Mariana e as narrativas perdidas

Era uma vez, um país muito distante, habitado por um povo singelo e crédulo, excessivamente crédulo. Conta-se que ali, só de conventos e mosteiros, havia para cima de quatrocentos, prova física de que acreditavam piamente em Nosso Senhor.

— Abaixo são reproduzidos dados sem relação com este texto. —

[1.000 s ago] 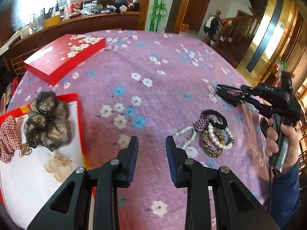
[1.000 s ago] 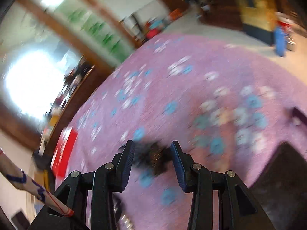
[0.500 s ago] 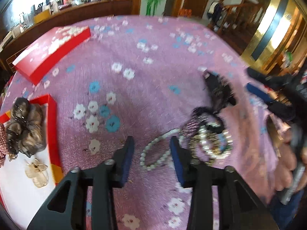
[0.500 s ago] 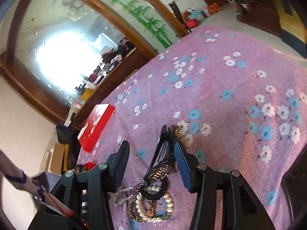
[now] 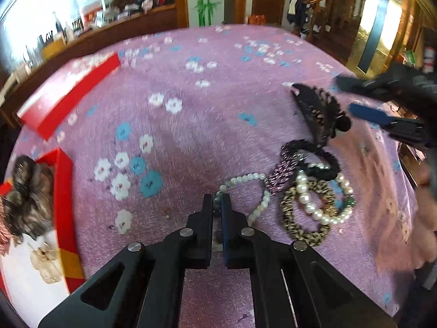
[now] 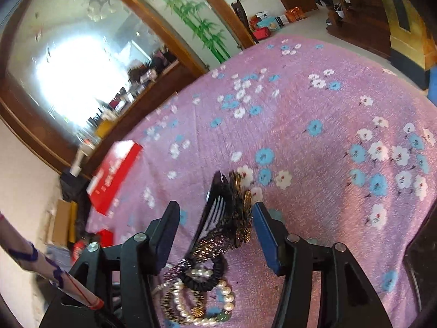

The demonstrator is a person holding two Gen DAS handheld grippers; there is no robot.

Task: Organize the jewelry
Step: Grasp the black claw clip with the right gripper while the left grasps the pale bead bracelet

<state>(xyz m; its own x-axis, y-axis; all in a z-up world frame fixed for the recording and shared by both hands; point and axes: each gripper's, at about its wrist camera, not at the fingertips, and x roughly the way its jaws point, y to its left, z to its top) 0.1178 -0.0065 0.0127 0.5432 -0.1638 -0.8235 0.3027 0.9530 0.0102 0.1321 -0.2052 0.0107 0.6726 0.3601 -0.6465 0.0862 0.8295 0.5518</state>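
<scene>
Some hair pieces (image 5: 30, 191) already lie in the red box (image 5: 64, 175); left gripper (image 5: 217, 201) seemingly pinches a bead bracelet (image 5: 245, 191), right gripper (image 6: 215, 216) gapes around the hair clip (image 6: 232, 213), pile remaining

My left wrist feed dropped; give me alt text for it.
The left gripper, jaws shut, pinches a pale bead bracelet on the purple floral cloth. Right of it lie pearl and leopard bands and a black hair claw.
</scene>
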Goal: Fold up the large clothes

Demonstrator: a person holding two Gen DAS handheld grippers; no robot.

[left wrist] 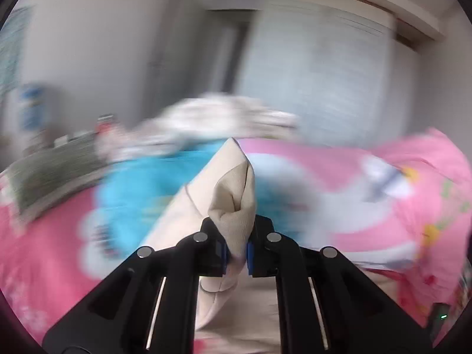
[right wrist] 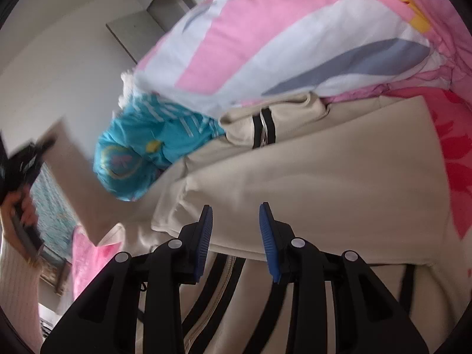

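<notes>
The left gripper (left wrist: 235,247) is clamped on a bunched fold of the beige garment (left wrist: 233,194); its jaws pinch the cloth between blue pads (left wrist: 224,253), and the fold rises in a peak beyond the tips while more of the cloth hangs below, between the arms. The left view is blurred — behind the cloth lies a pink bedcover (left wrist: 368,194) with a blue patch (left wrist: 138,188), a pale crumpled heap (left wrist: 212,118) at the far edge, and a grey-green cushion (left wrist: 56,174) far left. In the right view the right gripper (right wrist: 236,243) has its jaws apart with nothing between the blue pads (right wrist: 270,244); it hovers over the garment (right wrist: 309,188), which lies spread across the bed, filling the near and middle of the frame. A folded part with a black-and-white stripe (right wrist: 263,128) sits at the garment's far edge, touching a pink, white and grey quilt (right wrist: 265,47). Just left of that lies a blue printed piece (right wrist: 138,153). At the far left edge a hand (right wrist: 20,206) holds the other gripper, and a beige flap (right wrist: 73,177) stretches from it down toward the bed.
</notes>
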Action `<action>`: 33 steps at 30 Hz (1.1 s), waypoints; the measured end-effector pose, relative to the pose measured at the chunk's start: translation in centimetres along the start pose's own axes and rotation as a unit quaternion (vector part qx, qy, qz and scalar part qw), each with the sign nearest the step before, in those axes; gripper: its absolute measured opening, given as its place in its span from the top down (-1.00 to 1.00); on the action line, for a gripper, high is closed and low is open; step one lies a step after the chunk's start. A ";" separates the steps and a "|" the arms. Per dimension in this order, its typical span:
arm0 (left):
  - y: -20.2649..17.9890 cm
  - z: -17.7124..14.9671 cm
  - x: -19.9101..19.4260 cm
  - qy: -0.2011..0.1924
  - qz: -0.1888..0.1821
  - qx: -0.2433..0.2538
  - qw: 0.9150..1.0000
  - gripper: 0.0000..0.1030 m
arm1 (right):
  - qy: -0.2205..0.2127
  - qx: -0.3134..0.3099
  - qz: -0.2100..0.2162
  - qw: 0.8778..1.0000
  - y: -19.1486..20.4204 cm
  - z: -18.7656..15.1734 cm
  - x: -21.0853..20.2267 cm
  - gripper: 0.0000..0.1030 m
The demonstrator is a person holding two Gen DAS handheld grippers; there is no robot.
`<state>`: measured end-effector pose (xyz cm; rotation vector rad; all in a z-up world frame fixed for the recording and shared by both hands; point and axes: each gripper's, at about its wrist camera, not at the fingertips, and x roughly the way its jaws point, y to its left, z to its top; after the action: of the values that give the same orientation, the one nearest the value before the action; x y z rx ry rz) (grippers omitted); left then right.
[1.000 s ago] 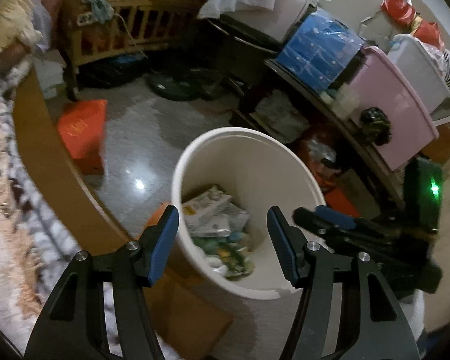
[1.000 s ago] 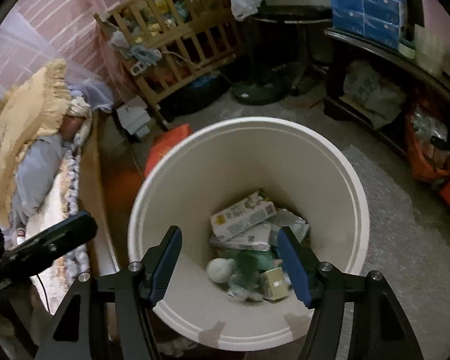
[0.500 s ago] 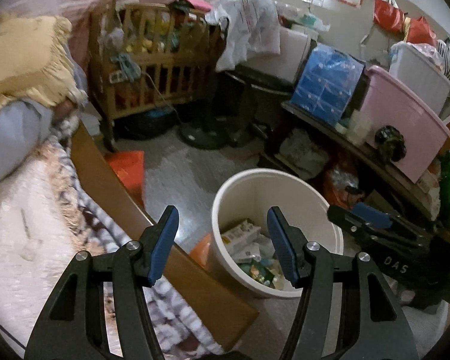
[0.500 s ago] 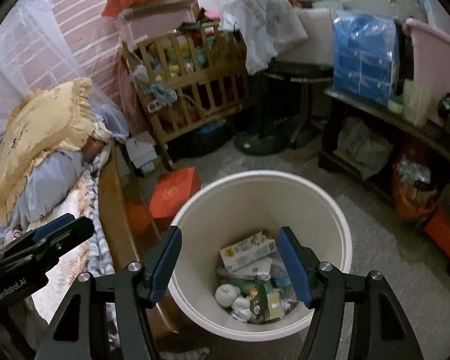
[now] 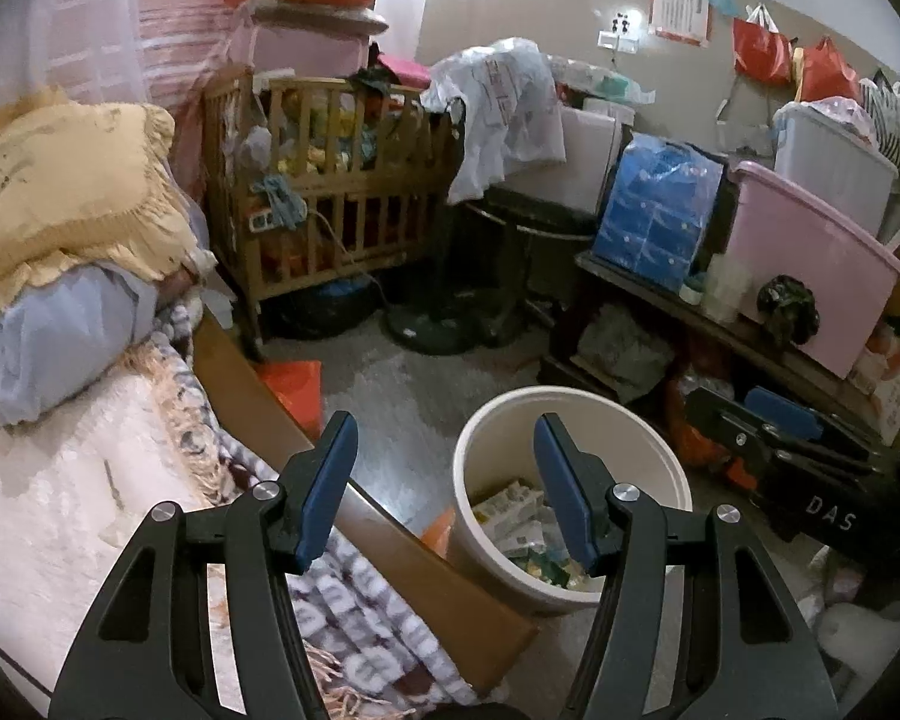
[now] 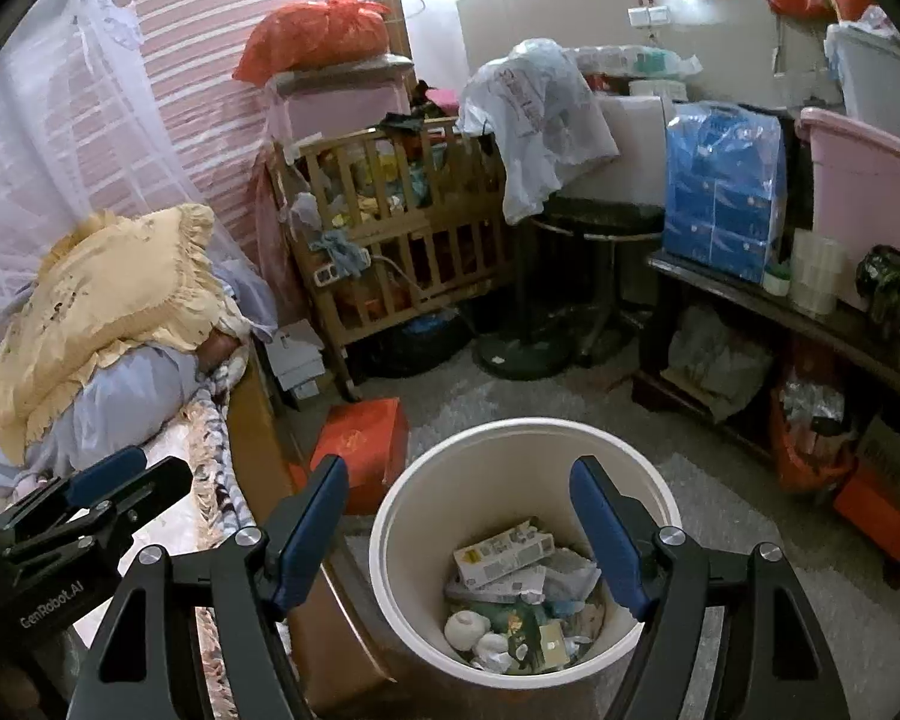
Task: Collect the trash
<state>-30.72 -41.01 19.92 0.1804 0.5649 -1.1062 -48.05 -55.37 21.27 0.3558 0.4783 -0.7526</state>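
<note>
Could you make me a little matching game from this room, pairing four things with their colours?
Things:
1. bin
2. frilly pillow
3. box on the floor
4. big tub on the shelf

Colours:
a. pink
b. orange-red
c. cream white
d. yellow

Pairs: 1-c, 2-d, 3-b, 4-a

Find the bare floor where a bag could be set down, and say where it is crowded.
Bare floor lies between the white bin, the orange box and the wooden cot. The low shelf to the right is packed above and below.
</note>
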 end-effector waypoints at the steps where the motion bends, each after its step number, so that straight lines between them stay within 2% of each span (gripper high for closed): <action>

No reino de sua majestade, o Rei José I, todos, nobreza e súditos viviam no melhor dos mundos possíveis. A vida passava lentamente. O Rei e o Marquês de Pigeon, grandes reformadores, sequer desconfiavam que hora ou outra o povo chafurdava na lama. Na estação das grandes chuvas, tornava-se difícil distinguir porcos de servos. Mas isso era culpa da natureza. Nem mesmo o Rei e o Marquês sabiam da lama sazonal, visto que o sol encarregava-se de providências eficazes. M. Pigeon, afeito às ideias esclarecidas, preocupava-se com as reformas no reino, porém, estas, jamais beneficiavam o populacho, cujos dentes ausentes denunciavam o determinismo da vida.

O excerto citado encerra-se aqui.